Rien de nouveau dans le domaine de l’exploitation de l’ignorance humaine et de sa capacité à croire n’importe quoi.
Les journaux continuent à affirmer que si, par exemple, 10% des automobilistes impliqués dans des accidents sont en état d’imprégnation alcoolique, ça veut dire que 10% des accidents sont dus à l’alcool ! Alors qu’on devrait relativiser cette ‘’statistique’’.
D’une part, il faudrait analyser soigneusement les causes des sinistres. Si un responsable est identifié, la faute commise est-elle due à son alcoolémie ? S’il avait été à jeun, aurait-il pu l’éviter ? D’autre part, quelle est la proportion des automobilistes, non responsables d’accidents, qui circulaient le même jour, à la même heure, dans la même région,
avec un taux d’alcoolémie supérieur à la norme tolérée ?

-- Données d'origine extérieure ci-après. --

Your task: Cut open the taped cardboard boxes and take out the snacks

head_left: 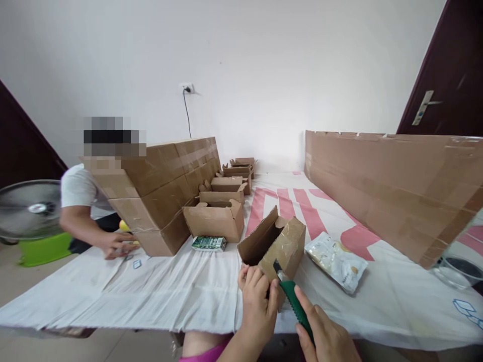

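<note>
At the table's front edge stands an opened cardboard box (289,246), its flap raised on the left side. My left hand (258,299) grips the near edge of this box, fingers curled over the cardboard. In my right hand (326,327) is a green-handled utility knife (296,306), its blade out and pointing up against the box's near side. Whether the blade cuts into the cardboard I cannot tell. A silvery-white packet (337,261) lies just right of the box. To its left a small green-and-white carton (209,244) rests on the cloth.
Several open boxes (215,221) line up toward the wall beside a stack of closed boxes (162,196). A long cardboard panel (388,186) stands on the right, near a clear bowl (458,271). Another person's hand (118,245) rests at the table's left; a fan (32,208) stands behind.
</note>
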`<state>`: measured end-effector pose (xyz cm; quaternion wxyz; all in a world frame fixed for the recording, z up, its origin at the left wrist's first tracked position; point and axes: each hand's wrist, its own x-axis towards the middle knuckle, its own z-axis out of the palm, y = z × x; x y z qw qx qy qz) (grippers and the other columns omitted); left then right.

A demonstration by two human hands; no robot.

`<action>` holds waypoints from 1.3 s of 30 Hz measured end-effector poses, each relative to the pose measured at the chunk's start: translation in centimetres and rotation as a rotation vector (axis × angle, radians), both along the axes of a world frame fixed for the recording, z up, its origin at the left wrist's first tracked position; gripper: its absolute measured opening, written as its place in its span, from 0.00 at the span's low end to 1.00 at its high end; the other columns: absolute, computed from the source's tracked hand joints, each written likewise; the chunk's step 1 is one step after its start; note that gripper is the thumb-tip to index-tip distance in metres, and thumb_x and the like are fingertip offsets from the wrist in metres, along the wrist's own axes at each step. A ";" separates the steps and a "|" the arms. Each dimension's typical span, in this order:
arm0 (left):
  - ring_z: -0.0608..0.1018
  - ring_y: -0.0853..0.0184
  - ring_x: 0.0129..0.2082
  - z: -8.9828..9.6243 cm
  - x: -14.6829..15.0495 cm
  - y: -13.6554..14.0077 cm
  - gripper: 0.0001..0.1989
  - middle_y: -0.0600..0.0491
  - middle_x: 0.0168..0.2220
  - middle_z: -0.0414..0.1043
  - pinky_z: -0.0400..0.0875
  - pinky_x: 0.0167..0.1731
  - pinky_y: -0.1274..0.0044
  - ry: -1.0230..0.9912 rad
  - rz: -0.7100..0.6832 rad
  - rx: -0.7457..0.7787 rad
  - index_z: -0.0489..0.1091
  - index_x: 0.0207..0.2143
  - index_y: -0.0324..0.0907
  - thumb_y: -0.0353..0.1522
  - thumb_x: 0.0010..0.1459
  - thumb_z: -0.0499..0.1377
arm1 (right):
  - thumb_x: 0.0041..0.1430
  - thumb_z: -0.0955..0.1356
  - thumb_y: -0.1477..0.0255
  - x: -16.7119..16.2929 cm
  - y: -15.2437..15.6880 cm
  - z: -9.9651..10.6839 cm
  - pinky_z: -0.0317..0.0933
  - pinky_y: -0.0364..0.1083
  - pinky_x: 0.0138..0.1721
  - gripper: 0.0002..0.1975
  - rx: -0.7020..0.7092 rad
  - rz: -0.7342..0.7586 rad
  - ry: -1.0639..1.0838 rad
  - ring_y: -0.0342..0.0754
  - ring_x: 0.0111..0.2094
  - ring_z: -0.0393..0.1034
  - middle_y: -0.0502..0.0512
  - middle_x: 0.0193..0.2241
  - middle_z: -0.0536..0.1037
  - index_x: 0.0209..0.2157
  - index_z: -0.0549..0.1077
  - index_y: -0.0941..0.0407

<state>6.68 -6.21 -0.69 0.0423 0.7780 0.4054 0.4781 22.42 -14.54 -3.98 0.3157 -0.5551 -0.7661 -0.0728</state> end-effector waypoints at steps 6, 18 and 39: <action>0.69 0.65 0.33 0.1 0.0 0.2 0.12 0.56 0.29 0.67 0.55 0.46 0.67 0.015 0.008 0.030 0.66 0.28 0.43 0.26 0.63 0.49 | 0.66 0.59 0.70 -0.5 0.9 -0.9 0.74 0.45 0.25 0.32 0.023 -0.007 0.045 0.52 0.26 0.77 0.59 0.34 0.79 0.68 0.42 0.54; 0.69 0.67 0.31 0.0 0.0 0.4 0.13 0.56 0.26 0.65 0.57 0.45 0.67 0.045 0.054 0.041 0.62 0.23 0.42 0.27 0.62 0.50 | 0.65 0.61 0.59 -0.7 1.7 0.3 0.71 0.43 0.35 0.25 -0.373 0.183 0.958 0.48 0.37 0.76 0.60 0.43 0.78 0.61 0.62 0.51; 0.69 0.64 0.32 0.6 0.5 0.2 0.08 0.55 0.28 0.67 0.56 0.45 0.65 0.070 0.099 -0.017 0.63 0.29 0.43 0.28 0.61 0.50 | 0.60 0.64 0.67 12.5 0.8 -4.4 0.70 0.46 0.42 0.19 -0.254 -0.113 0.052 0.51 0.42 0.76 0.55 0.42 0.80 0.53 0.72 0.50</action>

Ce serait trop demander aux responsables politiques et irait à contre courant des campagnes contre l’alcool au volant.
Celles-ci seraient pourtant valorisées par une analyse objective des faits. Au lieu de quoi, si deux automobilistes ou plus sont impliqués dans un accident, il n’est pas nécessaire de chercher un responsable autrement que par un contrôle sanguin.

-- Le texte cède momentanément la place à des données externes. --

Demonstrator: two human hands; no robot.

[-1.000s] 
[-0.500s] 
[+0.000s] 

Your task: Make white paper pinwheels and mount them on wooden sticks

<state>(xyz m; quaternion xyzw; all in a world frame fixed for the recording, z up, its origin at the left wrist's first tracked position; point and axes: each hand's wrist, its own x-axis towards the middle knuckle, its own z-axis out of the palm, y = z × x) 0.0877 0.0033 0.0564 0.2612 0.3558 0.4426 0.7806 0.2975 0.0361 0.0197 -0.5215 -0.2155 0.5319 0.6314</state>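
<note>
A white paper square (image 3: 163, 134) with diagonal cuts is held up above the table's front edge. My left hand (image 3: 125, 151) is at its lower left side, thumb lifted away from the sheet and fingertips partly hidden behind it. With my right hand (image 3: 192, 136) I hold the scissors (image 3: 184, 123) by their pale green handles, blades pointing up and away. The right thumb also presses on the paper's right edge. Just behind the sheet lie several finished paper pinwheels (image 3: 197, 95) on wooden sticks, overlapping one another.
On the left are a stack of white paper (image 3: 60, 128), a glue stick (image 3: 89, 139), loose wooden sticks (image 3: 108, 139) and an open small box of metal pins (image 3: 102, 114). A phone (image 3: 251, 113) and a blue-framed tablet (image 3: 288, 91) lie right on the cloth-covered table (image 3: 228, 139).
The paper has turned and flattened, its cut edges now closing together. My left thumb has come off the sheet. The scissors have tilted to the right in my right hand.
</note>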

Si l’un d’eux a bu un verre de trop, c’est forcément lui le coupable !
Cette méthode est révélatrice des mœurs politiques. Elle n’est, malheureusement, pas limitée à l’accidentologie.

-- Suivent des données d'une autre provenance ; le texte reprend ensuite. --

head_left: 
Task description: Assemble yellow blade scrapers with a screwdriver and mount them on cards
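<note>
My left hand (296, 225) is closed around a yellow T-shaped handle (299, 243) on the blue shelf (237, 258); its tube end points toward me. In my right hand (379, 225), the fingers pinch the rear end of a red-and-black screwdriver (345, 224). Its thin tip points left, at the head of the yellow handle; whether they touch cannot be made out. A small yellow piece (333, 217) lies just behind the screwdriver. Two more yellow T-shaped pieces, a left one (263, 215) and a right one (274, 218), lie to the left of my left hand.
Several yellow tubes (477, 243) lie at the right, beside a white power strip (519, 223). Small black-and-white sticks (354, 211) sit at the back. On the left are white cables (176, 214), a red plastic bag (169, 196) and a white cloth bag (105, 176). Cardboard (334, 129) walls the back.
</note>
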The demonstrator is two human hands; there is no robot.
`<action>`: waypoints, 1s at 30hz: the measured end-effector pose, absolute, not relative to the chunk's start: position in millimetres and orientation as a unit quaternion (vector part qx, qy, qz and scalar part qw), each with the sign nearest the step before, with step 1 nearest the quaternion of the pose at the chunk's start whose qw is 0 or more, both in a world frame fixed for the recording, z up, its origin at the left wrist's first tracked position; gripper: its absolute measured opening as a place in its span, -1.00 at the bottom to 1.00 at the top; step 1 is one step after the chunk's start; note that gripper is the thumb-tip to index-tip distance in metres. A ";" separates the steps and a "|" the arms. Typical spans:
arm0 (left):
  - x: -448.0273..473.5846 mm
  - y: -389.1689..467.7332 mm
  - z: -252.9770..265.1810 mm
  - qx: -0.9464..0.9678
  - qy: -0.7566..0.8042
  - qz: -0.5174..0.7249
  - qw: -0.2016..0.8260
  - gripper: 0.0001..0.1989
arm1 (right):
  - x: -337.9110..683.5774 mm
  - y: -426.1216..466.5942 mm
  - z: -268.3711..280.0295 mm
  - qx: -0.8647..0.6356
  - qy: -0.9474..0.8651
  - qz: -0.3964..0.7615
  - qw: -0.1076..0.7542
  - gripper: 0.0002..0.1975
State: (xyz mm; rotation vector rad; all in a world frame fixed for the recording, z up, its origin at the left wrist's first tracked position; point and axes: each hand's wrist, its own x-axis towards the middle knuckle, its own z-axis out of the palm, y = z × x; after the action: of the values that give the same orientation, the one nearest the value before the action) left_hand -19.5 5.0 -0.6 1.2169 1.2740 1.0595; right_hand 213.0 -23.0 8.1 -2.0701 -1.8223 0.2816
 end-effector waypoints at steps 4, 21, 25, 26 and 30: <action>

Dans tous les domaines de l’activité humaine, la manipulation des statistiques est un principe de gouvernement. C’est très dangereux. Quant un nombre important d’individus se sera rendu compte qu’on le berne, même les campagnes qui se justifient, comme la lutte contre l’alcool au volant, ne seront plus crédibles et se retourneront contre leurs initiateurs.
Il faudrait, pour changer la donne, que les politiciens cessent de prendre les électeurs pour des imbéciles.